WHAT TO DO
Your answer must consist of every line from the data below that includes the word "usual".

Excerpts from a dataset:
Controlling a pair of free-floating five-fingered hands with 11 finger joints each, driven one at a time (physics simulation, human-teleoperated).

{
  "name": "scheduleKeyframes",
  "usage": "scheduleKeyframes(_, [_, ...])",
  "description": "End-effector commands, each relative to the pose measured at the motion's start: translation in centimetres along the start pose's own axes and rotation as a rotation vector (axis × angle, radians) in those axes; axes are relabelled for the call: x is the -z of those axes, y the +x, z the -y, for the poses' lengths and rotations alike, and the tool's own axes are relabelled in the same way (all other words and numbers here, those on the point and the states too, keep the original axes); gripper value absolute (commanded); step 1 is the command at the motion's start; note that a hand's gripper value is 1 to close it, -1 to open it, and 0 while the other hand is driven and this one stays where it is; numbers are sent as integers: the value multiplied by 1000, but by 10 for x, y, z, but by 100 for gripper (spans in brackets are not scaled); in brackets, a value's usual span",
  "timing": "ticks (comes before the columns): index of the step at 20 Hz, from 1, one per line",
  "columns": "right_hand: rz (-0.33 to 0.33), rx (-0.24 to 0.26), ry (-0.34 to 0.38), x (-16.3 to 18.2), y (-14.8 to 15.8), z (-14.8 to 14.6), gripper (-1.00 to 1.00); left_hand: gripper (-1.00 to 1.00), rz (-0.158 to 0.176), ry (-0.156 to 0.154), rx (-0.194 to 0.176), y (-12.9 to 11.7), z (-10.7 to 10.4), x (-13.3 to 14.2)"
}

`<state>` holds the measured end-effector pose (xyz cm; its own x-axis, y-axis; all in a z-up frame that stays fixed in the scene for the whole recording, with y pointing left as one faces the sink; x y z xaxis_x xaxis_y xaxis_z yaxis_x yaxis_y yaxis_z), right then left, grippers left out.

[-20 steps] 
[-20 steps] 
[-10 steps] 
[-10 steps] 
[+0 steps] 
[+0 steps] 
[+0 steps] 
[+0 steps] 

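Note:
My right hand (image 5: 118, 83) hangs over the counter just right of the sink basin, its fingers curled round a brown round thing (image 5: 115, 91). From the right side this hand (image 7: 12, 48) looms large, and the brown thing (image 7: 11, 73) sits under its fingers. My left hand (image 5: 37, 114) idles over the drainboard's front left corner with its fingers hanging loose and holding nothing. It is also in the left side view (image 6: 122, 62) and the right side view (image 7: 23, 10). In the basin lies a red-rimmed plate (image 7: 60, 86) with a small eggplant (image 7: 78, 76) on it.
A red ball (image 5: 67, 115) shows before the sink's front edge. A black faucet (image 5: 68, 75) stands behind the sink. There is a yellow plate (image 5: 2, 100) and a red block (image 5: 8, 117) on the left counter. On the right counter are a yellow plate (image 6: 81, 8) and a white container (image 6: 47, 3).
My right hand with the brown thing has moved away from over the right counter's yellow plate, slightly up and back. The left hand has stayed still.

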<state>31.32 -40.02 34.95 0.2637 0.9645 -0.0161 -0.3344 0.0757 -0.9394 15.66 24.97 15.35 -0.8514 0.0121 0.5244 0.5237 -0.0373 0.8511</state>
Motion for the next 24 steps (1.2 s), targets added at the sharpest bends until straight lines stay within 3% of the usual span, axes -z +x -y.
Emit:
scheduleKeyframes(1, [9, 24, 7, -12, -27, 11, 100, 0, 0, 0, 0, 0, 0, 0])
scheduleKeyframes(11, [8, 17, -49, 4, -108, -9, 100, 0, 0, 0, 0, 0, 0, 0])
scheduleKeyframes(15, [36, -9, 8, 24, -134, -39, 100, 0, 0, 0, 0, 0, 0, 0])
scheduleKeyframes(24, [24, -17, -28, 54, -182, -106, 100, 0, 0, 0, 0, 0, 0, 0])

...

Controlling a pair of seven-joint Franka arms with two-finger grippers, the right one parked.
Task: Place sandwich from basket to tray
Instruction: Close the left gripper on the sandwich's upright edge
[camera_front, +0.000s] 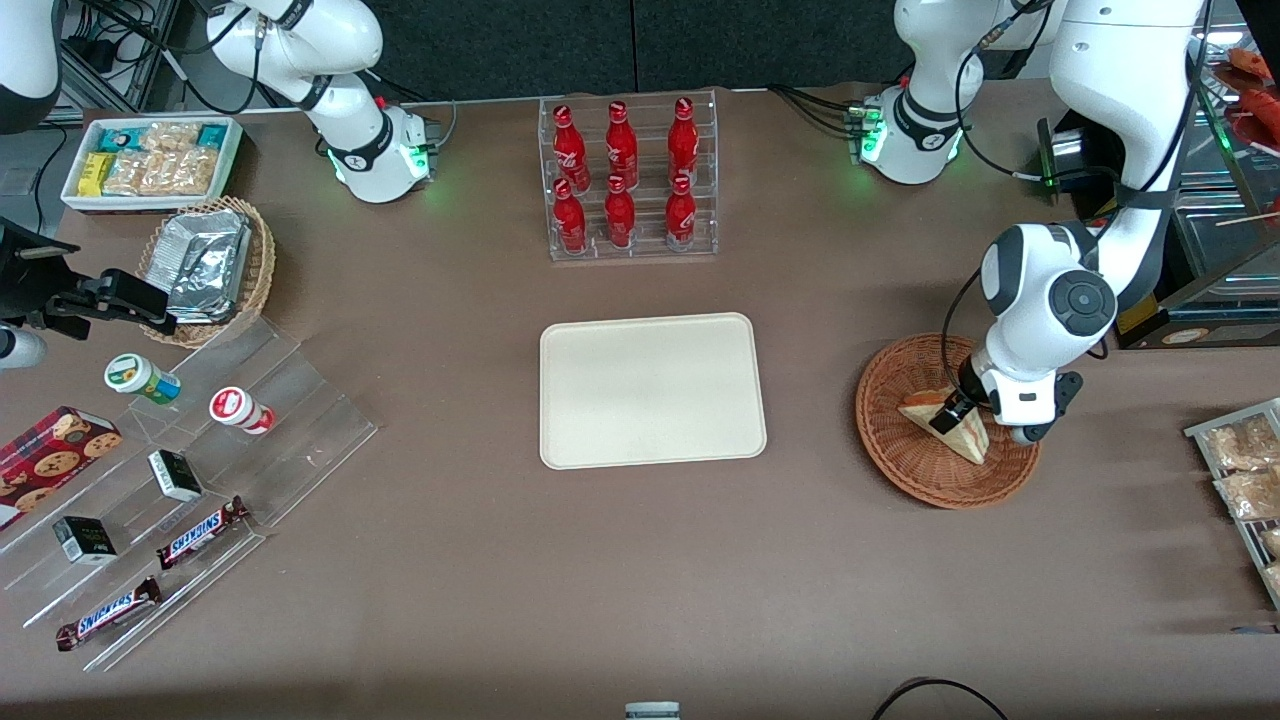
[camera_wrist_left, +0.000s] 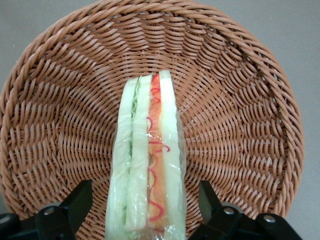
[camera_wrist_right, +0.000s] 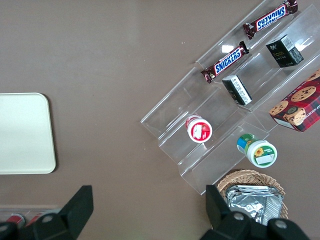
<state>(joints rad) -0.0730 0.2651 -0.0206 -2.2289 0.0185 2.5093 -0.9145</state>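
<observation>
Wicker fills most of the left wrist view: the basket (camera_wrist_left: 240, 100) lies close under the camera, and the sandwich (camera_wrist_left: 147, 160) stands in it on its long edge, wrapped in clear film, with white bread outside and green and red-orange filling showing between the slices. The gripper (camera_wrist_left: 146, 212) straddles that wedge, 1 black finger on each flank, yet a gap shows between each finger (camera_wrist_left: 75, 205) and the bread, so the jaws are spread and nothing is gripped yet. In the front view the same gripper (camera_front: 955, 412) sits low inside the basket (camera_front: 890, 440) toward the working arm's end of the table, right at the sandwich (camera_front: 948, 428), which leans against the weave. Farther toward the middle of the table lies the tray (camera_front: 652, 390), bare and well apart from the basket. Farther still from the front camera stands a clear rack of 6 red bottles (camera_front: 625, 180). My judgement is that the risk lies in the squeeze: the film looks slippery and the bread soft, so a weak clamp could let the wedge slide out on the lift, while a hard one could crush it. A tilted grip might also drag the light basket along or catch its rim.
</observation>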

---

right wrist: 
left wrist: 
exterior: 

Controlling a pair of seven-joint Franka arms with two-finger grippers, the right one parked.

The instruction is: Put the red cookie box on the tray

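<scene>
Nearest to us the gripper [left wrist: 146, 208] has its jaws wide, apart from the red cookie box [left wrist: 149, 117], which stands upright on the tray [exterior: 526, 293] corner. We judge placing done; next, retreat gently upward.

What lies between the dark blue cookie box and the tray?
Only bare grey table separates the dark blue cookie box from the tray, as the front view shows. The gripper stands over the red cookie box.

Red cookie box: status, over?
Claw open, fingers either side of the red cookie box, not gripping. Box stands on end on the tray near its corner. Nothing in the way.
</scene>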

RESULT OF THE TASK
  "description": "End-effector commands, each relative to the pose measured at the motion's start: translation in centimetres along the start pose's own axes and rotation as a rotation vector (axis × angle, radians) in those axes; axes are relabelled for the call: x is the -z of those axes, y the +x, z the -y, for the poses' lengths and rotations alike, and the tool's own axes are relabelled in the same way (all other words and numbers here, those on the point and the states too, keep the original axes); gripper value absolute (commanded); step 1 is the command at the motion's start; note that a hand's gripper value is 1 to close it, -1 to open it, and 0 while the other hand is driven and this one stays where it is; numbers are sent as integers: the value multiplied by 1000, but by 10 for x, y, z, but by 100 for gripper (spans in brackets are not scaled); in brackets, a value's usual span",
Motion for the next 24 steps (1.2 s), targets added at the sharpest bends until straight lines stay within 3% of the usual span, axes -z +x -y.

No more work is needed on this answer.